Ты всегда была умницей, дорогая Марика, надеюсь, такой и осталась! Я недавно побывал в Париже, хлопотал о пропуске в рейх, хотел навестить моего сына, который, как тебе известно, недавно переехал в окрестности Дрездена, однако усилия мои успехом не увенчались. Во всяком случае, пока. Помочь мне прибыл старинный мой друг, мы с ним когда-то вместе учились, я ему очень многим обязан, даже самой жизнью, и почитал его за просветленный ум, видя в нем истинного любимца богов. Он теперь человек очень могущественный, хотя остался чрезвычайно скромным, чинами своими и званиями нисколько не кичится и даже скрывает их по какой-то странной скромности, выставляя себя незначительным консультантом. Такая скромность — редкостная добродетель в наше время, когда всяк норовит прихвастнуть и навесить на себя те награды, которыми и не обладает; тем более она ценится людьми понимающими. Например, мы были в Париже в Национальной библиотеке на рю Ришелье, директором которой сейчас назначен наш старинный знакомый Бернар Фэй. Насколько мне известно, за свою деятельность, разоблачающую жидомасонов во Франции, он удостоен очень высокого воинского звания, но и он обращался с моим другом как со старшим по званию!

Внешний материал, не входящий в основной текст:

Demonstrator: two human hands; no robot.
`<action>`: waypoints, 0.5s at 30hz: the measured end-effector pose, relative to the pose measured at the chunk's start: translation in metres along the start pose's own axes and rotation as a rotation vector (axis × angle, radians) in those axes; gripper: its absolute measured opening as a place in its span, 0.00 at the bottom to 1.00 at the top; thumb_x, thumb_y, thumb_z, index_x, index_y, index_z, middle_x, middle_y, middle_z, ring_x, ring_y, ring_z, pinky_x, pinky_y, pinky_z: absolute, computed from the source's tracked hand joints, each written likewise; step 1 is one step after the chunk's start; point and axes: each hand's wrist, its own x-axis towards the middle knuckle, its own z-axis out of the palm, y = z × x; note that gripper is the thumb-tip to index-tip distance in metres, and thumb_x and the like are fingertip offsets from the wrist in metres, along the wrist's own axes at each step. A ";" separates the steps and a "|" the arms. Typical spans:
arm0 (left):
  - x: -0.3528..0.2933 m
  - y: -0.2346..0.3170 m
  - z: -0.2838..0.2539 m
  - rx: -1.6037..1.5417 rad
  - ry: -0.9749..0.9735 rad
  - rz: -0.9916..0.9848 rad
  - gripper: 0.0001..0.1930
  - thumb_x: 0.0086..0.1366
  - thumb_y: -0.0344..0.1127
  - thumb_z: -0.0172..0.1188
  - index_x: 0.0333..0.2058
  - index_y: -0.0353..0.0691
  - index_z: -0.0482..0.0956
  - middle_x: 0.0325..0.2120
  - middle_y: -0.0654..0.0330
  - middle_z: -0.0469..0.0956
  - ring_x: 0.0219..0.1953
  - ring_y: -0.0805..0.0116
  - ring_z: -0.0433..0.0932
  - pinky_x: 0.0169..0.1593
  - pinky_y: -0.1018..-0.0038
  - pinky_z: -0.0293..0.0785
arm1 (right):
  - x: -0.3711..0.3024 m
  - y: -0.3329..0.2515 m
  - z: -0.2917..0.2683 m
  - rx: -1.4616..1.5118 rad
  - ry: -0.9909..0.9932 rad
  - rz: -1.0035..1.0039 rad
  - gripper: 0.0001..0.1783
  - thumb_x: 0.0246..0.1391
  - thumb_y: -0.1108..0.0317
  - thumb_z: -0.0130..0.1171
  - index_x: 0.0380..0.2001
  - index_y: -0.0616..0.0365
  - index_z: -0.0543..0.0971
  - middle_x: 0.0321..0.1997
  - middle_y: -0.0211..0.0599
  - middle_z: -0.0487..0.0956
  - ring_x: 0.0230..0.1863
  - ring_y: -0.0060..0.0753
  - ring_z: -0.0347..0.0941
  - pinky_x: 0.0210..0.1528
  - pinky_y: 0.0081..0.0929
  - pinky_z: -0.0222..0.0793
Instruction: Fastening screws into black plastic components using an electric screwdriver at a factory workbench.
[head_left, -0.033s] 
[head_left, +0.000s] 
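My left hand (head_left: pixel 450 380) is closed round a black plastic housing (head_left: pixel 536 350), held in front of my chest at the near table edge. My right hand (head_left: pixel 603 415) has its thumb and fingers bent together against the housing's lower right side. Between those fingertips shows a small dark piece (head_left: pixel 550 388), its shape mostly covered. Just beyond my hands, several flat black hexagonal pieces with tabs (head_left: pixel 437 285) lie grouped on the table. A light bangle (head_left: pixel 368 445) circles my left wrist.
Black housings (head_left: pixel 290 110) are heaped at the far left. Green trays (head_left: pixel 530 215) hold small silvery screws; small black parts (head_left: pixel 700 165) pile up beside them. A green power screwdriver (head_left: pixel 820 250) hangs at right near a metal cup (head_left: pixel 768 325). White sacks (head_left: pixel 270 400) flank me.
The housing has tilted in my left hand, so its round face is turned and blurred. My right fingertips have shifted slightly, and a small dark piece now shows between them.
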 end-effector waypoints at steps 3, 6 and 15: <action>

Виделся я также с твоим младшим братом. С горестью сознаюсь, он показался мне сильно поглупевшим. Тебе, наверное, обидно это слышать о твоем любимчике, но что поделаешь, если учиться он не учится, заниматься не занимается, проводит время с какими-то веселыми девицами, пусть и хорошего происхождения, но не имеющими представления о том, как нужно вести себя в таком жестоком мире, в каком мы живем. Впрочем, Бог с ними, с девицами, они хотя бы чисты сердцем, и если предаются своим заблуждениям, то не грешат против Божьих заповедей и никому не причиняют зла, кроме самих себя, храни их Господь и сбереги! А вот новые друзья твоего любимого брата показались мне не вполне хороши и даже очень дурны, особенно один из них. Он, правда, не парижанин, приехал туда на время. Я сначала решил, что он прибыл из Италии, так же как и я, однако оказалось, что я ошибся. На редкость неприятный молодой человек, хотя вполне заслуживает названия красавчика! Однако мне он показался очень похожим на пуделя, который у тебя был в Риге. Да и вообще, во мне с юных лет коренится отвращение к кинозвездам мужского пола. Боюсь, в нем гнездится порок. Сначала мне показалось, что я отношусь к нему с каким-то старческим предубеждением, однако потом я вспомнил, что знал его несколько лет назад, и он был глубоко порочен уже тогда.

В ту пору с ним водился именно тот мой друг, о котором я упоминал выше. Узнав об этом, я был просто потрясен и отстранился от него. Ему жаль было терять нашу дружбу, но и с тем юношей он не мог порвать. Молодой человек попал в 1935 году (в то время ему едва исполнилось 16!) в одну очень неприятную историю, которая могла окончиться для него трагически. Друзья, которые вместе с ним оказались замешаны в скандал, на своей шкуре испытали, что значит играть в опасные игры. А он был избавлен от наказания (повторяю, очень сурового, мало напоминающего школьную порку!) с помощью огромной денежной компенсации, которую заплатил мой высокоученый друг. Однако друзья его и по сей день пребывают в убеждении, что он пострадал вместе с ними. А у него хватает бесстыдства выставлять себя мучеником и чуть ли не святым человеком.